WaterDrop Malware
O malware WaterDrop é parte de vários binários corrompidos recentemente descobertos, usados em ataques que infectam instalações do Linux. A família desse malware foi descoberta pela primeira vez pelos pesquisadores de infosec no Alien Labs da AT&T. A análise revelou que todas as ameaças usaram um backdoor de código aberto chamado Prism como base, sobre a qual as modificações foram introduzidas lentamente pelos invasores.
As capacidades ameaçadoras do WaterDrop são surpreendentemente básicas. Ao mesmo tempo, carece de técnicas sofisticadas de anti-detecção ou ofuscação. Na verdade, os pesquisadores afirmam que o WaterDrop contém várias características facilmente identificáveis. Sem mencionar que ele se comunica com a infraestrutura Command-and-Control (C2, C&C) via HTTP de texto simples. No entanto, a julgar pela eficácia da campanha de ataque, poucas pessoas teriam adivinhado que esse é o caso.
O domínio relacionado à campanha do WaterDrop foi registrado em 18 de agosto de 2017 e, quase 4 anos depois, ainda está online e operacional.

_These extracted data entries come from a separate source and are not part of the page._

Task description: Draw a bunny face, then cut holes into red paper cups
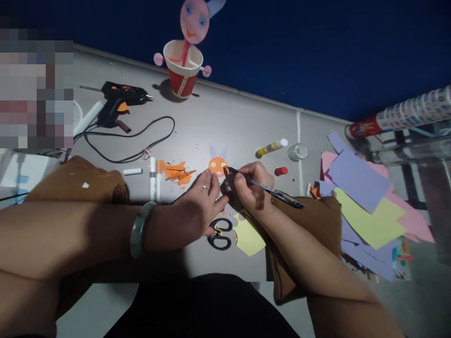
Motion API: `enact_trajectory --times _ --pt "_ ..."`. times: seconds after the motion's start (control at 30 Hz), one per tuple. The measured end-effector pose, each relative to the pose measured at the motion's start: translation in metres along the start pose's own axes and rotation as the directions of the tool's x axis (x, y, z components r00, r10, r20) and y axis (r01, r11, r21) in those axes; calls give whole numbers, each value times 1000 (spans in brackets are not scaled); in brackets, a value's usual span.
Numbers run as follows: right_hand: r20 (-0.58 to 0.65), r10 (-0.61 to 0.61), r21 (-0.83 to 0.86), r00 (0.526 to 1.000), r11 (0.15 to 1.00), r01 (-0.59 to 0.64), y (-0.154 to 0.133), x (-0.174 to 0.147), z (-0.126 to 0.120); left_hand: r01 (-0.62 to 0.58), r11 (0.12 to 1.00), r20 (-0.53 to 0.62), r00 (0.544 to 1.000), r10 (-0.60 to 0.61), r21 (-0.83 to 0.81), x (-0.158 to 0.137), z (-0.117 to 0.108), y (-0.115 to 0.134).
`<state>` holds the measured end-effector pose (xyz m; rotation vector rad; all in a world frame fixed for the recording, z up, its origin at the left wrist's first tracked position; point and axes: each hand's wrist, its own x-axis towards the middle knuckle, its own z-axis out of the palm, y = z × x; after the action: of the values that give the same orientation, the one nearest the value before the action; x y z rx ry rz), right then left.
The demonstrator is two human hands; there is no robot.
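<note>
Lying nearest, black-handled scissors (221,249) sit beside cut yellow paper (252,238) on the bench (225,117). Just beyond, the left hand (197,202) rests unclenched, its fingertips at the lower left edge of an orange paper face (218,165) (2 purple ears on top). The right hand (253,183) pinches a black pen (282,195), tip by the face's right eye. Orange scraps (178,174) lie left of these. Farther off are 1 glue stick (271,148), then 1 glue gun (121,95) and a red cup (181,82) topped by a pink face (195,29).
</note>
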<state>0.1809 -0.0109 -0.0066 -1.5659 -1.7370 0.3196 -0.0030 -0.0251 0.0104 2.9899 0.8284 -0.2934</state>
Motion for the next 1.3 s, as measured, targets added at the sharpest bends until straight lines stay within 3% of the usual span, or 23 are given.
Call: enact_trajectory --times 0.53,0.73,0.93,1.3 --pt "0 -18 50 1000 999 18 2 -1 1 2 1000 41 999 -3 9 0 -3 0" --pt "33 -8 27 999 1000 7 3 -2 0 -1 999 -39 999 3 48 -2 -2 1" --pt "26 -21 -22 999 1000 22 4 -2 1 -8 999 38 999 6 54 2 -2 0" --pt "24 -8 -21 1000 1000 8 0 -1 1 0 999 -10 1000 0 43 0 3 2"
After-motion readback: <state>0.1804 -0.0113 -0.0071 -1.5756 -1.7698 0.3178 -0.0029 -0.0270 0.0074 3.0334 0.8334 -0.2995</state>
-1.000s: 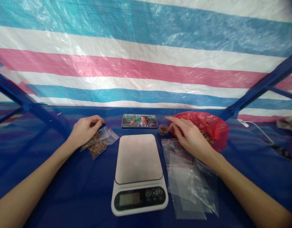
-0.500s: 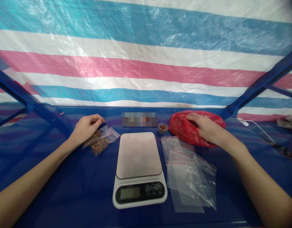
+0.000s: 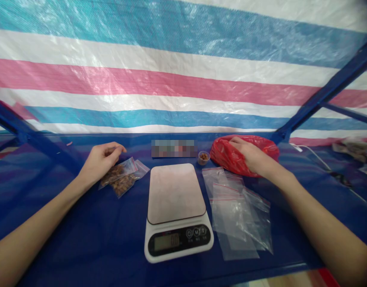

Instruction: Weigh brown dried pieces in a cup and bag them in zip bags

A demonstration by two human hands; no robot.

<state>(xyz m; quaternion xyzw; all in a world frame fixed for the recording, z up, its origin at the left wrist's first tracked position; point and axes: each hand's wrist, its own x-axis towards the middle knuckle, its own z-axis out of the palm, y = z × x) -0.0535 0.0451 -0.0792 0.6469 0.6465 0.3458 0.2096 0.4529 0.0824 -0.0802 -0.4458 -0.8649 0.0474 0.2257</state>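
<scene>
My left hand (image 3: 104, 159) is beside two small zip bags (image 3: 123, 185) filled with brown pieces that look like nuts or seeds. Its fingers are curled with the thumb pressed against them, and nothing shows in the pinch. At the red plastic bag (image 3: 228, 157), my right hand (image 3: 249, 153) reaches into the mouth; the fingertips are hidden by the bag. Between both hands stands a white digital kitchen scale (image 3: 177, 195) with a bare plate and a display that reads zero.
A small clear cup (image 3: 203, 158) of brown pieces stands left of the red bag. Several flat zip bags (image 3: 235, 223) lie right of the scale. A blurred-out rectangular item (image 3: 174, 148) sits behind the scale. Blue frame bars (image 3: 329, 89) rise at both sides, and a cable (image 3: 317, 157) lies far right.
My left hand has shifted slightly left, off the filled zip bags. The right hand remains at the red bag. The camera view has turned a little.
</scene>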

Apesar do uso prolongado, o WaterDrop conseguiu atingir e manter uma pontuação de detecção quase zero, o que significa que foi capaz de voar sob o radar por anos sem ser notado. Até agora, a explicação mais plausível é que a alta taxa de sucesso foi alcançada mantendo a campanha de ataque em uma escala extremamente pequena.
Os cibercriminosos por trás do WaterDrop e sua família de malware associada têm atualizado seu kit de ferramentas de ameaças lentamente e devem continuar suas atividades.